• _WHAT THE EXERCISE ASKS_
Please return every line in the following data that includes the string "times".

• _DATA EXTRACTS_
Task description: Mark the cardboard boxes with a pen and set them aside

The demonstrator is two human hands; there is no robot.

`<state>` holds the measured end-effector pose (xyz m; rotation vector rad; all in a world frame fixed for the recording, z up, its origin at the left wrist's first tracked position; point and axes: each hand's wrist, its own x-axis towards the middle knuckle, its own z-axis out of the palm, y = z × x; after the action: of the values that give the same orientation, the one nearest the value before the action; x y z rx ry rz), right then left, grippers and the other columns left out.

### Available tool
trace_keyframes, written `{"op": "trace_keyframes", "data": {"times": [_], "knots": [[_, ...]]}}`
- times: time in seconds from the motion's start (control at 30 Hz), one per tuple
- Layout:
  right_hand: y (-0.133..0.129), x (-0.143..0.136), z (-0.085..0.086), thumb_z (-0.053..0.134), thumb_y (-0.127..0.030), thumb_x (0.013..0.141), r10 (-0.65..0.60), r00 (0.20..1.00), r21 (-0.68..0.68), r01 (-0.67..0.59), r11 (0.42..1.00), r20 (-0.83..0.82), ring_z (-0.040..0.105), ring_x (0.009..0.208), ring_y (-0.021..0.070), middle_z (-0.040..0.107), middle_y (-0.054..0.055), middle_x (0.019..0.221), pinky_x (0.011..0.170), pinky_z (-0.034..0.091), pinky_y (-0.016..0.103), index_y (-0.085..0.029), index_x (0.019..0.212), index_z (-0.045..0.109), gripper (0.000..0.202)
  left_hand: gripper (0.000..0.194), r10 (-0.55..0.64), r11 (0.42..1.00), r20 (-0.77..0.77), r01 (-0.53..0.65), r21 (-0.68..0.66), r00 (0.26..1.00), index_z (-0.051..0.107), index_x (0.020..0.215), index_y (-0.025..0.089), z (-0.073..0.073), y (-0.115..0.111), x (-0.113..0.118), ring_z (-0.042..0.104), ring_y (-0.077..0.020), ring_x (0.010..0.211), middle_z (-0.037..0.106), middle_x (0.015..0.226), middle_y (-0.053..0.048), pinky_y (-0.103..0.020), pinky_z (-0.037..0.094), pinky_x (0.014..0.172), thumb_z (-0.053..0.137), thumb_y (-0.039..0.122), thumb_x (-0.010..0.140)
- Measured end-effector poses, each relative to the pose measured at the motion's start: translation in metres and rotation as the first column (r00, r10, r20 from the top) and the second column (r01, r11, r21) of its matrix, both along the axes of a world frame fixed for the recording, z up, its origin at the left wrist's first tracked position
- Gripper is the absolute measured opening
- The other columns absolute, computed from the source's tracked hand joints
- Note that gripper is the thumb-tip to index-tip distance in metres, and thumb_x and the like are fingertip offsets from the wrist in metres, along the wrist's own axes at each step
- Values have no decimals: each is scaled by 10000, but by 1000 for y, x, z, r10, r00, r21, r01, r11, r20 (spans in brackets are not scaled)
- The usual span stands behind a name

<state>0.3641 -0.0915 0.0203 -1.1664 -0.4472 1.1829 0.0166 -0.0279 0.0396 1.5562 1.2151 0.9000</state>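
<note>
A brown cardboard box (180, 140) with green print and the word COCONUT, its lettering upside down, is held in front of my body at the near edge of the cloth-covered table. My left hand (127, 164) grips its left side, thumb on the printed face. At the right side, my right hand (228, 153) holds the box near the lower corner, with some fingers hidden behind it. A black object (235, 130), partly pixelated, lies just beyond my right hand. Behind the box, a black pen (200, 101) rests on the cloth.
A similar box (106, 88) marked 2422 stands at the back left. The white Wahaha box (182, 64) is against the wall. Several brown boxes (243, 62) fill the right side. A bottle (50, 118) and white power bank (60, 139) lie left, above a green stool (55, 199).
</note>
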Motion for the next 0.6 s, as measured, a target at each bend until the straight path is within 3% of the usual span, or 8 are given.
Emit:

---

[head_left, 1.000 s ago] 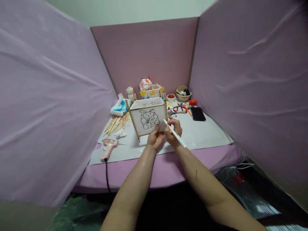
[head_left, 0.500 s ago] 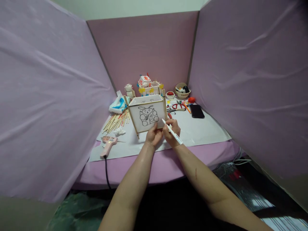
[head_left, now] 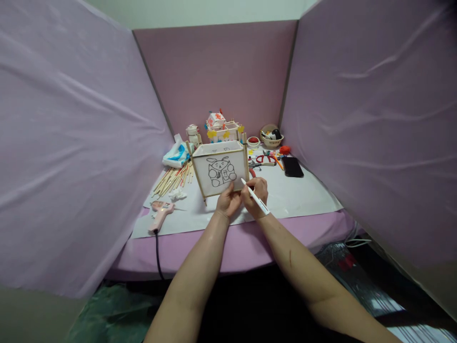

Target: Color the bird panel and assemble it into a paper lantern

• _EXPECTED ANSWER_
trace_keyframes, written `{"op": "trace_keyframes", "data": {"times": [_], "knots": [[_, ...]]}}`
- times: time in seconds from the motion's start (control at 30 Hz), one per tuple

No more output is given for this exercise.